How to Use a Chemotherapeutic Agent When Resistance to It Threatens the Patient

Abstract

When resistance to anticancer or antimicrobial drugs evolves in a patient, highly effective chemotherapy can fail, threatening patient health and lifespan. Standard practice is to treat aggressively, effectively eliminating drug-sensitive target cells as quickly as possible. This prevents sensitive cells from acquiring resistance de novo but also eliminates populations that can competitively suppress resistant populations. Here we analyse that evolutionary trade-off and consider recent suggestions that treatment regimens aimed at containing rather than eliminating tumours or infections might more effectively delay the emergence of resistance. Our general mathematical analysis shows that there are situations in which regimens aimed at containment will outperform standard practice even if there is no fitness cost of resistance, and, in those cases, the time to treatment failure can be more than doubled. But, there are also situations in which containment will make a bad prognosis worse. Our analysis identifies thresholds that define these situations and thus can guide treatment decisions. The analysis also suggests a variety of interventions that could be used in conjunction with cytotoxic drugs to inhibit the emergence of resistance. Fundamental principles determine, across a wide range of disease settings, the circumstances under which standard practice best delays resistance emergence-and when it can be bettered.

Fig 1. Generic model of infection under aggressive treatment (A) and containment (B).

Grey shading indicates the drug-sensitive density. Red shading indicates the drug-resistant density. Once a patient is infected, the total pathogen density (black curve) will increase until the patient experiences symptoms and seeks treatment. The infection will be treated to rapidly lower the total pathogen density to the acceptable burden (blue line). At this point (black dot), the management period begins and the time to treatment failure then depends on the subsequent treatment strategy. Under aggressive treatment (A), the total pathogen density continues to decline sharply until the infection consists only of completely drug-resistant pathogens. Under containment (B), the total pathogen density is maintained at the acceptable burden until the infection consists only of completely drug-resistant pathogens. Containment will modify the expansion of the resistant population, increasing or decreasing it (patterned areas), depending on the rate at which sensitive cells become resistant and the strength of competitive suppression.

Fig 2. Schematic comparing aggressive treatment to containment.

Sensitive cells competitively suppress resistance (resistance management benefits) but can also mutate to resistance (resistance management costs). The shaded blue region is where benefits dominate costs. Red and black lines are densities of resistant and total pathogens, respectively, under aggressive (solid lines) and containment strategies (dashed lines); dots indicate densities at the start of the management period. Panel A: The acceptable burden (blue solid line) is below the balance threshold (blue dashed line), so there is no region where competition is strong enough to offset the mutational dangers of sensitive pathogens. Consequently, containment is never advantageous. Panel B: Resistant density at the start of the management period exceeds the balance threshold (red dot is inside blue shaded area). In this case, competition is strong enough to outweigh the cost of mutation, and so containment delays treatment failure longer than aggressive treatment. Panels C and D: Resistant density at the start of the management period is below the balance threshold (red dot is below blue shaded area). In Panel C, aggressive treatment manages infection longer than containment. In Panel D, the converse is true.

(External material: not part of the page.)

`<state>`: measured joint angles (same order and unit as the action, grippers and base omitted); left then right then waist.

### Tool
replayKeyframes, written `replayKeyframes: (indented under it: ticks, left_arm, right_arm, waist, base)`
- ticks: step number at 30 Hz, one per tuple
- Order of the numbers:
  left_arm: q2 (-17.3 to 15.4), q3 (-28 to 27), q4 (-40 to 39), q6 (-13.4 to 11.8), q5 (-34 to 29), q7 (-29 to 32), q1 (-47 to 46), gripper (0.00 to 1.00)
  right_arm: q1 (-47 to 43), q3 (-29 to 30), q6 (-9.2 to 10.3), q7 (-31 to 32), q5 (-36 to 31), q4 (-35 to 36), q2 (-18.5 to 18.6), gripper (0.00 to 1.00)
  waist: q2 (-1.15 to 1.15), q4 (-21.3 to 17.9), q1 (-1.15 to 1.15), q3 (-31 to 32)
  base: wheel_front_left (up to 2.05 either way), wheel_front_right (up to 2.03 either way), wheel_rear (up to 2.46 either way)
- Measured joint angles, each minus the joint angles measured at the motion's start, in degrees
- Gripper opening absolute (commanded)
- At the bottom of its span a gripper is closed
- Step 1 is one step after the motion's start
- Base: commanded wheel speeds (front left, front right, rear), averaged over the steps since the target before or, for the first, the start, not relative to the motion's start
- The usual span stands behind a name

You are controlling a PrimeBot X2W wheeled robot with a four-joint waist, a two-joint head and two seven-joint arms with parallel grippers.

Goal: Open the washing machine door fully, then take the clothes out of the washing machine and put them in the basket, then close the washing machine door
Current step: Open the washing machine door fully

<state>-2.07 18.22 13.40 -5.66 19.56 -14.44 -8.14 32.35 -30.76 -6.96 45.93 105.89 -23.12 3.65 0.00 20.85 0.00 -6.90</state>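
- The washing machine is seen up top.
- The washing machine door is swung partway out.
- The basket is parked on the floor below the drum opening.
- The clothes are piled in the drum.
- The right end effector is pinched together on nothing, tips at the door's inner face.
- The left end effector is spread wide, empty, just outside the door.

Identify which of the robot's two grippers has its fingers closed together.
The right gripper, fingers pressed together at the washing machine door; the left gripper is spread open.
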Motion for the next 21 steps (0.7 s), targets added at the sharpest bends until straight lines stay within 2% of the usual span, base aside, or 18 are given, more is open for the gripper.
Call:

Fig 3. Ratio of duration of management period under containment to duration of management period under aggressive treatment.

The horizontal axis is the starting resistant density R(0) divided by the self-limiting density R_lim. Each colour corresponds to a different acceptable burden (blue, green, red, purple, and black correspond to acceptable burdens of 10%, 20%, 30%, 60%, and 80% of R_lim). The balance threshold is varied from 0% to 1% of R_lim. For each colour the upper curve corresponds to R_balance = 0, and the lower curve corresponds to a R_balance equal to 1% of R_lim. This range for R_balance will cover the actual expected range unless the mutation rate is quite large (see S6 Text for details). Values are plotted for when the starting resistant density exceeds the balance threshold (i.e., for cases described by Fig 2B). This figure was generated using an analytic expression for the ratio of times to treatment failure (see S6 Text for the mathematical derivation).

Fig 4. The impact of alternative therapies.

Therapies that either decrease competitive ability (left box) or reduce the intrinsic replication rate (right box) of resistant (R) and/or sensitive (S) populations may increase (↑), decrease (↓), or leave unchanged (—) the resistance management benefits of sensitive cells. Therapies that reduce competitive ability will decrease the balance threshold, making it more likely that containment is indicated. Decreasing intrinsic replication may increase, decrease or have no effect on the balance threshold depending on whether the alternative therapy targets the sensitive cells, the resistant cells, or both. For mathematical details, see S12 Text.